No contract can come into existence without “a manifestation of mutual assent to [its] essential terms” (Matter of Express Indus. & Term. Corp. v New York State Dept. of Transp., 93 NY2d 584, 590 [1999] [internal quotation marks omitted]; see also e.g. Galesi v Galesi, 37 AD3d 249, 249 [1st Dept 2007]). Here, the totality of the undisputed documentary evidence of the parties’ negotiations submitted in support of the CPLR 3211 (a) (1) motion to dismiss — comprising 20 emails, one letter and two drafts exchanged during the period from June 15 through August 23 of 2012 — establishes, as a matter of law, that, far from ever reaching a meeting of the minds, the parties ended their discussions in a state of affirmative and express disagreement on several terms they both deemed essential to a possible extension of their contractual relationship. Thus, the documentary evidence of the negotiations, viewed as a whole, “utterly refutes” (Goshen v Mutual Life Ins. Co. of N.Y., 98 NY2d 314, 326 [2002]) plaintiffs allegation that he and defendant, as the result of an exchange of three sketchy emails at the outset of their discussions, entered into an enforceable agreement for a new three-year term of employment, notwithstanding their subsequent documented and undisputed failure to agree on all essential terms.
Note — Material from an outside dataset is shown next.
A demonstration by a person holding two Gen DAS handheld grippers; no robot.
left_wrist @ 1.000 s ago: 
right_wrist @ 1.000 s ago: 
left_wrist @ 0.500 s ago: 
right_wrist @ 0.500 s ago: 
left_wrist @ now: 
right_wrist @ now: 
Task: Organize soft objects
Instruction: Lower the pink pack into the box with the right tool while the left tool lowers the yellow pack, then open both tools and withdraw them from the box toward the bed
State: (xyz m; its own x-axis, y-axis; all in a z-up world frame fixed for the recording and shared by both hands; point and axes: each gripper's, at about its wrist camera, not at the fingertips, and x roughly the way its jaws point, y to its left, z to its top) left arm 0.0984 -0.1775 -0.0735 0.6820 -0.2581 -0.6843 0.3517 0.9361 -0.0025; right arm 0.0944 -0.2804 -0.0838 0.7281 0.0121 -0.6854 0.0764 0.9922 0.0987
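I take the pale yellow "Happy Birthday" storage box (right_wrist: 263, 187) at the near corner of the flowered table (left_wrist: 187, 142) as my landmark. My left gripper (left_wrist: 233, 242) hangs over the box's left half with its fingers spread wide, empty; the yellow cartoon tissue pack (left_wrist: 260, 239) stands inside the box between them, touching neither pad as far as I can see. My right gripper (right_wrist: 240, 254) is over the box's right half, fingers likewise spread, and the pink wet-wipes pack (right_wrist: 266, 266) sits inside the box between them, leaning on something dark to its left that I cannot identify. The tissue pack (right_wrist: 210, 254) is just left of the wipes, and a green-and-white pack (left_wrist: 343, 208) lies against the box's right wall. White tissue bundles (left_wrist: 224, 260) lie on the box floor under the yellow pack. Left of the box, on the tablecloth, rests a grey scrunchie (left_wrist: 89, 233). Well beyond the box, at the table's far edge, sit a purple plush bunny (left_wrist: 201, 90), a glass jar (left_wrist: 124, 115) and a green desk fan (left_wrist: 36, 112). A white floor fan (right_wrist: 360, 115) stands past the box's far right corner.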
The conclusion that the documentary evidence submitted by defendant utterly refutes plaintiffs claim, so as to render appropriate dismissal pursuant to CPLR 3211 (a) (1), is inescapable. First, plaintiff was necessarily a party to each and every step of this bilateral negotiation, and he thus has direct knowledge of the entire course of the negotiations. Second, notwithstanding his direct knowledge of all that transpired between *67himself and defendant in those discussions, plaintiff makes no claim that the documentary evidence before us gives a picture of the negotiations that is in any way either inaccurate or incomplete. In particular, plaintiff does not assert that any of the issues left unresolved in the email record supporting the motion were subsequently resolved, either orally or through written communications that defendant has not submitted. Rather, plaintiffs position is that the parties’ documented and undisputed inability to resolve their differences on issues they both regarded as essential to concluding an agreement should not prevent him from suing on that putative agreement. Stated otherwise, plaintiff is arguing that he should have a chance to persuade a factfinder to make for the parties a bargain that — as established by undisputed documentary evidence — the parties themselves could not reach. I see no reason to extend proceedings on a claim so lacking in legal merit. Accordingly, we should reverse the order appealed from and grant defendant’s motion to dismiss the breach of contract cause of action pursuant to CPLR 3211 (a) (1). I respectfully dissent from the majority’s failure to do so.2
The majority can only reach its result by putting “disproportionate emphasis” on the aforementioned three emails while disregarding the documentary evidence of the parties’ ensuing negotiations, including 17 emails exchanged during the period from July 20 to August 23, 2012.3 Those subsequent emails conclusively establish that, contrary to the premise of plaintiffs *68claim, neither party intended simply to renew the terms of their previous agreement (the 2009 agreement) for a new three-year term to begin on September 1, 2012, the day following the final date of the term of the 2009 agreement. Rather, in those negotiations, both parties — plaintiff no less than defendant— proposed terms that varied substantially from the terms of the 2009 agreement. And, to reiterate, the parties ultimately could not agree on all of the terms they regarded essential for a new term of employment. Thus, the full course of the parties’ negotiations demonstrates that their initial exchange ending on July 16, 2012 — on which the majority relies to the exclusion of the rest of the record — left open essential terms on which no meeting of the minds subsequently could be reached. In view of the parties’ ultimate inability to agree on the essential terms “left open” by the early emails singled out by the majority, those communications plainly were “not intended to be understood as an offer or as an acceptance” (Restatement [Second] of Contracts § 33 [3]).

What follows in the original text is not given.